Return the whole listing exactly as written.
*** GIVEN MATERIAL ***
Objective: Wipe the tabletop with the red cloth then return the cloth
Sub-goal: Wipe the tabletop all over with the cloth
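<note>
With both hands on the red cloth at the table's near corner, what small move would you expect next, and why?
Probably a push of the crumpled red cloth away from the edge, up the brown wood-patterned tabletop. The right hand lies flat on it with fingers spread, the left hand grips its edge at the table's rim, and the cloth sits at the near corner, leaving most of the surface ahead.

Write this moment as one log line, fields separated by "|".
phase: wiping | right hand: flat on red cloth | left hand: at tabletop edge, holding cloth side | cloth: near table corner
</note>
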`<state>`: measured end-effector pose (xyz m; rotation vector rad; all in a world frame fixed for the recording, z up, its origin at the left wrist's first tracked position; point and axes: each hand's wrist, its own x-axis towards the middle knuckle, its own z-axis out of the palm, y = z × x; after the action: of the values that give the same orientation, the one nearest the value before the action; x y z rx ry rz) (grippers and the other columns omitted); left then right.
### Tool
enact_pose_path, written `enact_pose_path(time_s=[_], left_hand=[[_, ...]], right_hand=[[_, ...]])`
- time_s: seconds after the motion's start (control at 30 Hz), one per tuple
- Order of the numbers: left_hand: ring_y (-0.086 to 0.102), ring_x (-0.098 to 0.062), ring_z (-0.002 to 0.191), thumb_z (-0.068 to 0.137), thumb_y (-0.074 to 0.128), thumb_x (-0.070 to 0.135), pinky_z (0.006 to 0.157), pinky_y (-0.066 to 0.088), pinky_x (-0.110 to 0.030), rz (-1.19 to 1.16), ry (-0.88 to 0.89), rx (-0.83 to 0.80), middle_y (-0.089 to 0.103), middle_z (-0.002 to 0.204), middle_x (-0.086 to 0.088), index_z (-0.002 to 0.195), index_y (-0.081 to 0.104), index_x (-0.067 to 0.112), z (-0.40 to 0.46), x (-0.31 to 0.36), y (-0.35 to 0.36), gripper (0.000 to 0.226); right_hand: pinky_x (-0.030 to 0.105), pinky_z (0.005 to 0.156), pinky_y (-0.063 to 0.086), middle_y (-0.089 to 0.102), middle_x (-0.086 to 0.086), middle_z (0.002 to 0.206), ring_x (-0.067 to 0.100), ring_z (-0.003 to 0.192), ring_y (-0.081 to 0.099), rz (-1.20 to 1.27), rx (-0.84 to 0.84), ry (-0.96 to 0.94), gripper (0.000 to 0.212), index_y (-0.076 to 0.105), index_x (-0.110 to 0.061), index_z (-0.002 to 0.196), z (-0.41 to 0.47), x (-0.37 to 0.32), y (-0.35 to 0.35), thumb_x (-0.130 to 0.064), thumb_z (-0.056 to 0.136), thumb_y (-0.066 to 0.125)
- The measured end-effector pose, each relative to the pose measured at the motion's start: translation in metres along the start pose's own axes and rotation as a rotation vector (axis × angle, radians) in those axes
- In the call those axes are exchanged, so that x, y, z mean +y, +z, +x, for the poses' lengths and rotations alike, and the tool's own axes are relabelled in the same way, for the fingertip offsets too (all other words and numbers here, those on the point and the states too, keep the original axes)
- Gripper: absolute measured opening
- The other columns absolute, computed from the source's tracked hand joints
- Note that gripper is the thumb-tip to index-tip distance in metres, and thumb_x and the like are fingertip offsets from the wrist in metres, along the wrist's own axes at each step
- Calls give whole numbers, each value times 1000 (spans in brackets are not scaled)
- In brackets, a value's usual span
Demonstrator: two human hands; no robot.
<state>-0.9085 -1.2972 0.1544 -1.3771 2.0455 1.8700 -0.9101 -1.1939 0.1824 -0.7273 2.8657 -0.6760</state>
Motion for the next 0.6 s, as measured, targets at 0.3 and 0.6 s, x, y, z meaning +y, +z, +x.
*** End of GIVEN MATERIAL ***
* TASK OUTPUT *
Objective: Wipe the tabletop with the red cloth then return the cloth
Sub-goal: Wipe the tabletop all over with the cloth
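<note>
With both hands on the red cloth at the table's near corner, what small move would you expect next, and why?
Probably a push of the crumpled red cloth away from the edge, up the brown wood-patterned tabletop. The right hand lies flat on it with fingers spread, the left hand grips its edge at the table's rim, and the cloth sits at the near corner, leaving most of the surface ahead.

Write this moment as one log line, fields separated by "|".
phase: wiping | right hand: flat on red cloth | left hand: at tabletop edge, holding cloth side | cloth: near table corner
</note>
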`<state>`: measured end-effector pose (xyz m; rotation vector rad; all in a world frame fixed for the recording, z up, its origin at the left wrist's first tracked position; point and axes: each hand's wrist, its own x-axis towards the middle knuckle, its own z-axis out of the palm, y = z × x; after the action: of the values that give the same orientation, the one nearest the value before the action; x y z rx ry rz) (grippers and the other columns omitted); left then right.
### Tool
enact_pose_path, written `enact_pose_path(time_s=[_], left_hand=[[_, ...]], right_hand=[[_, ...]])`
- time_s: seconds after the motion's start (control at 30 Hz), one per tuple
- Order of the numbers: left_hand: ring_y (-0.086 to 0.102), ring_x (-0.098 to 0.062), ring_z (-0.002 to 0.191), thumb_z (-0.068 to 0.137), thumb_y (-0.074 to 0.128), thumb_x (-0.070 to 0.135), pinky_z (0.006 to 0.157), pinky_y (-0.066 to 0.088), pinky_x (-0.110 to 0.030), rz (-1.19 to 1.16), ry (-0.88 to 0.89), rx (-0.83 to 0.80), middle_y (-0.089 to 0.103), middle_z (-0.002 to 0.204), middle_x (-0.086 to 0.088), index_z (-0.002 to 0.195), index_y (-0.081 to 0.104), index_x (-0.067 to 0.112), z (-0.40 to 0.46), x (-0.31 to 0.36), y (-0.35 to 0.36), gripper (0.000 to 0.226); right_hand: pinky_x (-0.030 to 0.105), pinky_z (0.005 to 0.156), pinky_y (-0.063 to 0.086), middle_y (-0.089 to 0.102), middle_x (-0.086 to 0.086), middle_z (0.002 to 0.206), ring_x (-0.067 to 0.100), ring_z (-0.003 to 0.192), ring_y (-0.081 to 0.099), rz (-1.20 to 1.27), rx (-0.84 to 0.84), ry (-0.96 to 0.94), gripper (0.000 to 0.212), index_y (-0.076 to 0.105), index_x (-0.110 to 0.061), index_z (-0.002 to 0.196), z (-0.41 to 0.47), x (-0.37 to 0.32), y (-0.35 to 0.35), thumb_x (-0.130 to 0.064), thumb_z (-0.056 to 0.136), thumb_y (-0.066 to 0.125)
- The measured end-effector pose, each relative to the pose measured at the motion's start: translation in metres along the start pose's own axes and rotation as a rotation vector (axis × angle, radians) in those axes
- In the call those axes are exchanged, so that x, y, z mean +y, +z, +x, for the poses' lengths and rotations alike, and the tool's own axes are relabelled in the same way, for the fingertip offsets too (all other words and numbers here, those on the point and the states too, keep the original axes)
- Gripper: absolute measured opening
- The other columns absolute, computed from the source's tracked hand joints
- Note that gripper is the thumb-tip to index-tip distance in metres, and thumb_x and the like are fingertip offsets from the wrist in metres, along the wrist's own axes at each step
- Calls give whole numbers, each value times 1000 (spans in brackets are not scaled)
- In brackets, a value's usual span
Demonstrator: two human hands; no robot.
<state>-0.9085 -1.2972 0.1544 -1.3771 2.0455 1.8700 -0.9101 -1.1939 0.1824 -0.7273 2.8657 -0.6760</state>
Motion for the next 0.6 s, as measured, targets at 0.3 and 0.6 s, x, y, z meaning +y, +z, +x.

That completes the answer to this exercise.